▸ **WORK INSTRUCTION**: All of the data below should be repeated exactly. Pictures should not be included.

▸ **RECORDED INFORMATION**:

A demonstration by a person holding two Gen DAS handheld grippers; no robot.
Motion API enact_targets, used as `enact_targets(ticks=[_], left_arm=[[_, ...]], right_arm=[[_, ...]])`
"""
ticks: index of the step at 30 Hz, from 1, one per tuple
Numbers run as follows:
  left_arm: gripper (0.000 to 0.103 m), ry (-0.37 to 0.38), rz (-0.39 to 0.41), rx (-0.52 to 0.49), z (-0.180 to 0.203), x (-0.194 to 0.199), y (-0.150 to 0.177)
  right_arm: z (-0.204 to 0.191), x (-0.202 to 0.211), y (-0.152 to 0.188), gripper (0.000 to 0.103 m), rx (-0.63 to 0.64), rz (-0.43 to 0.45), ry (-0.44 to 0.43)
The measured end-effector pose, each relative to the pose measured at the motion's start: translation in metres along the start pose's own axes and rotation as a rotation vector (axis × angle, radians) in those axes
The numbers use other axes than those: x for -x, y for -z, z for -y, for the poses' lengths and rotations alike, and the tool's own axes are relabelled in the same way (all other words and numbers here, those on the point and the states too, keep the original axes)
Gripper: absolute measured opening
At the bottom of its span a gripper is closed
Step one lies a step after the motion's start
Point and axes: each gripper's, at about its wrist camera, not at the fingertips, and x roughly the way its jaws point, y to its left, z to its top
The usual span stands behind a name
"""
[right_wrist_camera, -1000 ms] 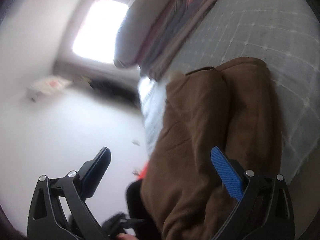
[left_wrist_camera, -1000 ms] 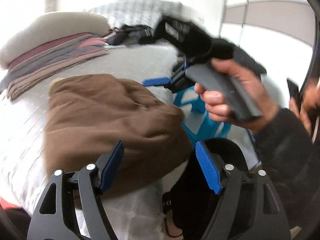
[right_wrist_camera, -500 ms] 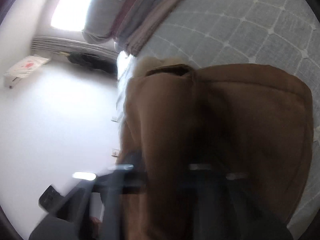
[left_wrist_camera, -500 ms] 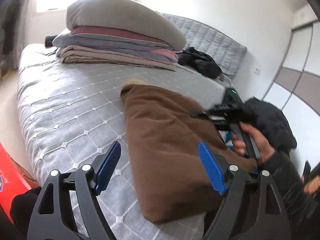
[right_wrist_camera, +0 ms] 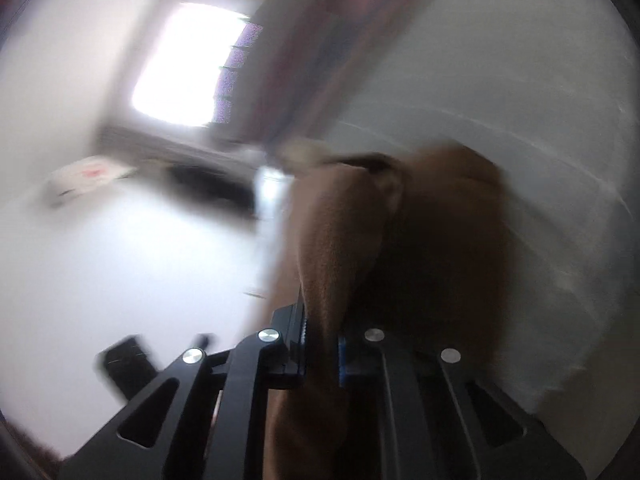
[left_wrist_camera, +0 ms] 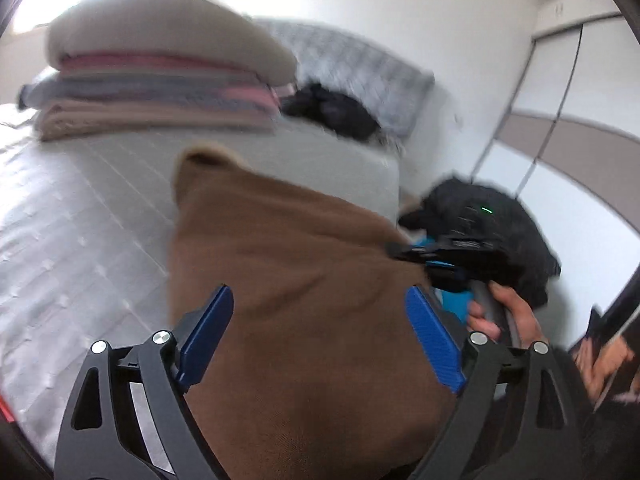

▸ **ANSWER SPACE**:
A demonstration by a person holding two Gen DAS handheld grippers; no robot.
Motion API enact_targets, used as `enact_targets(ticks=[_], left_arm=[[_, ...]], right_arm=[[_, ...]])`
"""
ticks: index of the step at 30 Hz, from 1, one per tuple
Numbers run as follows:
  left_arm: gripper (0.000 to 0.103 m), ry (-0.37 to 0.38), rz (-0.39 to 0.41), rx (-0.52 to 0.49), z (-0.180 to 0.203), x (-0.194 to 0.199), y (-0.150 to 0.177)
  right_arm: z (-0.204 to 0.191), x (-0.202 to 0.211), y (-0.152 to 0.188), gripper (0.000 to 0.103 m), rx (-0.63 to 0.64), rz (-0.43 to 0.45), ry (-0.44 to 0.43)
The measured end-effector pose, each relative to the pose measured at the motion's start: translation in metres along the start pose's own axes and rotation as a rotation vector (axis × angle, radians) in those axes
The numbers use other axes than those: x for -x, y for -z, z for -y, for the poses' lengths and rotations alike, and the tool's own axes are relabelled in the same way (all other words and numbers here, those on the point and the states too, keep the original axes)
Gripper: absolute measured opening
At the bottom of its span a gripper is closed
Step one lies a step after the motion's start
Point and axes: each gripper's, at about its wrist camera, not at the fingertips, and x roughly the way its jaws point, y to its left, z to its top
The usual span stands behind a name
"""
[right_wrist_camera, -1000 ms] 
[left_wrist_camera, -1000 ms] 
[right_wrist_camera, -500 ms] 
[left_wrist_camera, -500 ms] 
[right_wrist_camera, +0 ms] 
[left_wrist_camera, +0 ms] 

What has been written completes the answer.